#### SUPPLIED MATERIAL:
★ ★ ★ ★
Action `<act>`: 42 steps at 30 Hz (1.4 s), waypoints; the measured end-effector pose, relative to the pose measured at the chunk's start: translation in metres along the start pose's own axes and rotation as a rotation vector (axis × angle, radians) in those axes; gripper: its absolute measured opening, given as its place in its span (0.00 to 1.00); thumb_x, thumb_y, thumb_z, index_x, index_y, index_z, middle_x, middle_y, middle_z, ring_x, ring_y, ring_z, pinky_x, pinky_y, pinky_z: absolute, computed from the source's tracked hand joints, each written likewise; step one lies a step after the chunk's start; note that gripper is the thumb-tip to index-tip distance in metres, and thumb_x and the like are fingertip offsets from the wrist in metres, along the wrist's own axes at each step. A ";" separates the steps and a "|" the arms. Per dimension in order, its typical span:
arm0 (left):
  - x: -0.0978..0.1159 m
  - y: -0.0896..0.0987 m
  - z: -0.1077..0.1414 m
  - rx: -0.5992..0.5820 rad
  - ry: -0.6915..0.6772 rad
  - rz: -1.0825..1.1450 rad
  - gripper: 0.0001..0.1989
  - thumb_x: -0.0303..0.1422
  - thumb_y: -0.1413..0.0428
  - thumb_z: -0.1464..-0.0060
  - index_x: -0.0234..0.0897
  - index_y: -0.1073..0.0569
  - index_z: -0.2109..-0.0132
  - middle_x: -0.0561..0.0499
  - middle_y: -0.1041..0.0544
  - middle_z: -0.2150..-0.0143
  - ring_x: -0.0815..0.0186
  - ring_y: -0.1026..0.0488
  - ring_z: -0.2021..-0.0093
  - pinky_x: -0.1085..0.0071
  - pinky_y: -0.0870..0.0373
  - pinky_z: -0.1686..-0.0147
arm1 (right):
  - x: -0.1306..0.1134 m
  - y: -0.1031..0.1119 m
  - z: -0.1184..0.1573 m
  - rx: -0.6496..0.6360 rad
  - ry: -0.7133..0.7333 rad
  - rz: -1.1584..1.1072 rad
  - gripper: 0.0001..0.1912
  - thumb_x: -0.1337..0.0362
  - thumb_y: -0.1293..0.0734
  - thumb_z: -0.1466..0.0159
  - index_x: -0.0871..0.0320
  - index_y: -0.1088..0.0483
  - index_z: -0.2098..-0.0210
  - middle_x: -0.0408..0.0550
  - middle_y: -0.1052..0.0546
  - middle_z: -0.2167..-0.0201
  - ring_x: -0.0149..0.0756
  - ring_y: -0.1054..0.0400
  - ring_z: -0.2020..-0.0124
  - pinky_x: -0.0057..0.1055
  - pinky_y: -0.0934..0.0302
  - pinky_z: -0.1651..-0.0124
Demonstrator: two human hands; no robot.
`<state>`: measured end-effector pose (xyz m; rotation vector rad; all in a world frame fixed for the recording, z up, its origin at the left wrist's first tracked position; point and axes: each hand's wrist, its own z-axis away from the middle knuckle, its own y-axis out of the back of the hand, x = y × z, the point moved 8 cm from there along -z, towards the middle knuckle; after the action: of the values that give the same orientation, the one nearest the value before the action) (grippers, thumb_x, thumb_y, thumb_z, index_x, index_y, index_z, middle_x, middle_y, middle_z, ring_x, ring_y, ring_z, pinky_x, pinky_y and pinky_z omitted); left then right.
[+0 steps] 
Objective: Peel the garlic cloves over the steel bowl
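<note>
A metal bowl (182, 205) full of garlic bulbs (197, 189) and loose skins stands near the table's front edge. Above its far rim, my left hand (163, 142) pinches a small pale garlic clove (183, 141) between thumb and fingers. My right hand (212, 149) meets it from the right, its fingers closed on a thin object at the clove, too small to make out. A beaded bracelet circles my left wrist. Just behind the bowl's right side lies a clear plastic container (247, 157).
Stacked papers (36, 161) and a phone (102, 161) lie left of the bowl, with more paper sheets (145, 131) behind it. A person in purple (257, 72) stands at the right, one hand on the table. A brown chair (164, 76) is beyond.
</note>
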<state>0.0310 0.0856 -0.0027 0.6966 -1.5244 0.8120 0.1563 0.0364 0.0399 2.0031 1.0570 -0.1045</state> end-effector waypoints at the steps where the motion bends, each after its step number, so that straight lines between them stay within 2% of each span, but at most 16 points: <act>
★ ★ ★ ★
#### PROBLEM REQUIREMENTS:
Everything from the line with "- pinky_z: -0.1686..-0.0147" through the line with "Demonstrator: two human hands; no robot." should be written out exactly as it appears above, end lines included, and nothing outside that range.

#### RESULT BELOW:
  - pinky_z: -0.1686..-0.0147
arm1 (right):
  - x: -0.1306..0.1134 m
  - y: -0.1031..0.1119 m
  - z: -0.1184..0.1573 m
  - rx: -0.6496..0.6360 rad
  - ry: -0.7133..0.7333 rad
  - rz: -1.1584..1.1072 rad
  - gripper: 0.0001..0.1912
  - thumb_x: -0.1337..0.0362
  - thumb_y: -0.1293..0.0734
  - thumb_z: -0.1466..0.0159
  - index_x: -0.0871..0.0320
  - index_y: -0.1088..0.0483
  - index_z: -0.2098..-0.0210
  - middle_x: -0.0408..0.0550
  - middle_y: -0.1052..0.0546
  - middle_z: -0.2167..-0.0201
  - ring_x: -0.0149..0.0756
  - ring_y: -0.1054..0.0400
  - ring_z: -0.2020..-0.0124
  - pinky_x: -0.0057..0.1055
  - pinky_y: -0.0934..0.0302
  - pinky_z: -0.1651..-0.0124
Demonstrator: two human hands; no robot.

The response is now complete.